NEW YORK — The lack of a US anchor brand hurt Mondelez International Inc.’s chocolate expansion efforts in the United States, said Dirk Van de Put, chairman and chief executive officer of the Chicago-based company.
“We tried Milka and then tried Oreo,” Mr. Van de Put told participants during a June 1 presentation at the Sanford C. Bernstein Strategic Decisions Conference.
Mondelez extended the Oreo cookie brand into the chocolate aisle in November 2016 with the US debut of Milka Oreo chocolate candy bars. The bars are available in several varieties, featuring bits of Oreo cookies and vanilla creme along with Milka’s European chocolate candy.
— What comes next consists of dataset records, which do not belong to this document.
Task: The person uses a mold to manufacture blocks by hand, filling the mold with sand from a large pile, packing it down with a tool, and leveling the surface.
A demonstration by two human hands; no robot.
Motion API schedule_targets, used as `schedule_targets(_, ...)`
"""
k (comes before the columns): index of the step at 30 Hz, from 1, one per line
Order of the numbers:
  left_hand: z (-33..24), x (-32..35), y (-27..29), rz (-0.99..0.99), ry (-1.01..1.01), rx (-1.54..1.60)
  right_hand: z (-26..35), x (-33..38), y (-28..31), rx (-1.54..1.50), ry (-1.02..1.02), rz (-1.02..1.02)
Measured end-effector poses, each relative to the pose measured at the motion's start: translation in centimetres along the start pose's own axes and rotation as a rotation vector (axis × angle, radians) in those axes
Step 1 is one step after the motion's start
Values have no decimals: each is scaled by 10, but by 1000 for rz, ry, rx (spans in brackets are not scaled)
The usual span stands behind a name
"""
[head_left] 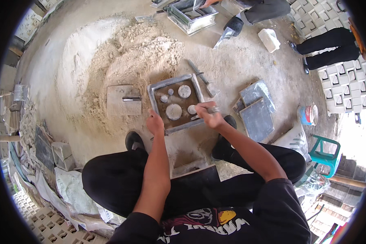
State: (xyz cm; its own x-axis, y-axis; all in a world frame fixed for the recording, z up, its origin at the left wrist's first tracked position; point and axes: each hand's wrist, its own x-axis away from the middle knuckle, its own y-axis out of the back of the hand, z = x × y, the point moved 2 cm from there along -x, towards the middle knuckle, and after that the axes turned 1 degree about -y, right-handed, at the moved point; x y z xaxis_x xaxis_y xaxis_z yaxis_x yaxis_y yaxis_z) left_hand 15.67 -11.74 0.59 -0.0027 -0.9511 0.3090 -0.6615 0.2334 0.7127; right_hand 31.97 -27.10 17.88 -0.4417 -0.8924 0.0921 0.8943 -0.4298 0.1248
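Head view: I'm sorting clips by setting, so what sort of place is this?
Probably an outdoor concrete-block casting yard: a sand pile, a square metal mould on the ground, and stacked patterned blocks.

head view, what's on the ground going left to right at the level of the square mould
flat square slab with a handle → square metal mould → left hand → right hand → stacked grey plates → small bucket

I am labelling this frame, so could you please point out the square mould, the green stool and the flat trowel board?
Square mould (152, 94): head view, on its left metal wall.
Green stool (326, 143): head view, on its seat.
Trowel board (117, 106): head view, on its flat face below the handle.
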Motion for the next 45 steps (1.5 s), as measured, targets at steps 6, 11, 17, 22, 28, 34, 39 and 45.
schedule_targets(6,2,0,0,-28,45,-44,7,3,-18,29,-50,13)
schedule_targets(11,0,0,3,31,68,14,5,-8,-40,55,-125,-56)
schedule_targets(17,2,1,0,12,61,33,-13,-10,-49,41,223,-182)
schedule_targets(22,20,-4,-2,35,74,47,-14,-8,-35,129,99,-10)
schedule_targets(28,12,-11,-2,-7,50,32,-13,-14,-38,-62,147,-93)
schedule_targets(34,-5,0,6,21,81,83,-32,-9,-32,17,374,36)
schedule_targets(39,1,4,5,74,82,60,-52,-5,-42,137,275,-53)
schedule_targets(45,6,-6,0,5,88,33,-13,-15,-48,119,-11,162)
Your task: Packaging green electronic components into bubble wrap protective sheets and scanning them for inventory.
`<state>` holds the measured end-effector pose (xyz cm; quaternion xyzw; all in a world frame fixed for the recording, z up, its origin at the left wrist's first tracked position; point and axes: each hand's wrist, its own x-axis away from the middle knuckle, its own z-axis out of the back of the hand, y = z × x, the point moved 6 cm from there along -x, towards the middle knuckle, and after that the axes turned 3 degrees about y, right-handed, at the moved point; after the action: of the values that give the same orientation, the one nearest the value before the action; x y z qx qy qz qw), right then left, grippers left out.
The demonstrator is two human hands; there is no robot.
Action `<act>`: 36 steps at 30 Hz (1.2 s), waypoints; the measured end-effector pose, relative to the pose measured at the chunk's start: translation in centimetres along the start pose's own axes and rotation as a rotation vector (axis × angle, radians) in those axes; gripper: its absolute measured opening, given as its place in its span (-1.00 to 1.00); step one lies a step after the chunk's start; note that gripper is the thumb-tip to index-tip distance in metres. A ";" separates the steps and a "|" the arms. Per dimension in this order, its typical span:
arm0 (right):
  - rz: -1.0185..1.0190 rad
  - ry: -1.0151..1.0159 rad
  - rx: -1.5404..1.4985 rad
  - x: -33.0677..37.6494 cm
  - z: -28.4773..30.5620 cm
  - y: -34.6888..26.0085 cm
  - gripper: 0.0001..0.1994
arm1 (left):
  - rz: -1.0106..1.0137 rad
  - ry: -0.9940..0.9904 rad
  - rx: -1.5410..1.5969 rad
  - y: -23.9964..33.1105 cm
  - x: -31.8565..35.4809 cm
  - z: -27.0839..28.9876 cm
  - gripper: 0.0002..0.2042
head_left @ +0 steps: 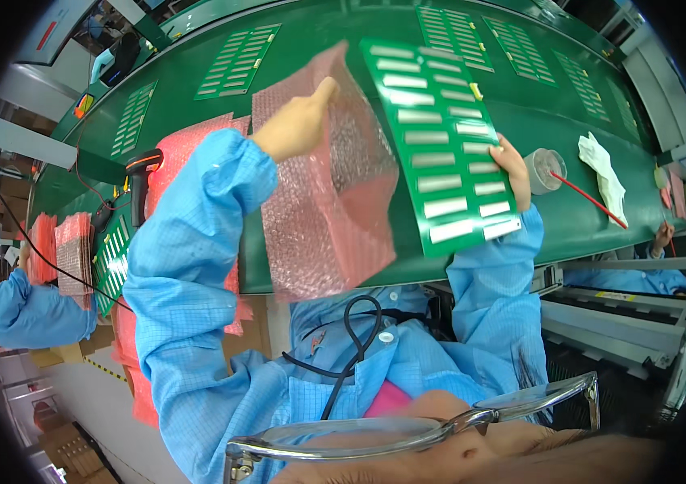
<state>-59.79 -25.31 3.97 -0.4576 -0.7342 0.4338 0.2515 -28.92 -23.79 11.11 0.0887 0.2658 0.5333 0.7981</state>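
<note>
My left hand [299, 125] pinches the upper part of a pink bubble-wrap bag [303, 234], its index finger stretched along the film near the top. The bag hangs slack and creased over the front of the bench. In my right hand [512, 169] is a green circuit board panel [438, 161] with two columns of pale rectangular modules, gripped by its right edge and tilted up. A small yellow tab shows on that edge. Board and bag are close side by side, the board outside the bag.
More board panels [238, 60] lie along the green bench. A stack of pink bags [194, 133] and a handheld scanner [141, 181] are at left. At right are a clear cup [545, 169], a red stick [593, 202] and a white cloth [601, 173]. Co-workers' sleeves [36, 310] show at both sides.
</note>
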 end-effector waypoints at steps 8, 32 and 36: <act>-0.244 -0.112 0.296 1.1 -3.4 -1.5 -0.70 | -0.048 -0.180 -0.251 3.2 0.5 2.4 -0.71; -0.595 -0.069 -0.191 2.4 -7.3 20.3 -0.40 | 0.033 -0.137 0.458 3.5 1.0 -4.1 -0.43; -0.581 0.026 -0.073 3.1 -8.2 19.9 -0.54 | 0.384 0.091 0.320 -5.0 6.6 -1.1 -0.42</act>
<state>-45.90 -15.12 -9.36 -0.2424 -0.8464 0.3108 0.3581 -23.54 -20.15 5.87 0.2388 0.3608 0.6297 0.6452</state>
“Chocolate on Oreo is a bit strange,” Mr. Van de Put said. “We needed to make kind of an Oreo-covered chocolate in a way, which is not real chocolate for the consumer. And so it was limited volume. And it was very difficult to understand ‘Where do we go from there? So, you had limited shelf space with a proposition next to what’s in the market was a little bit vaguer and no real route to expansion. That’s really the reason why we gave up on chocolate.”
But with Mondelez recently announcing that it expects to generate 90% of revenue through the two core categories of chocolate and biscuits, the former remains a vital part of the company’s playbook, and one that Mr. Van de Put expects Mondelez to find success in.
“I think we will do niche plays like our Hu chocolate, which is a vegan chocolate, is doing very well, growing very rapidly,” he said. “It’s very small. It’s a niche play, but give it 10 years, and this could be the vegan chocolate brand in US. So that’s more how we are going to play it. Can we get into premium in a significant way? Can we get into vegan and organic in a significant way? Maybe here and there, can we start to do a little bit more with our European brands also playing it more as a niche. That’s more the strategy that we will follow with chocolate in the US.”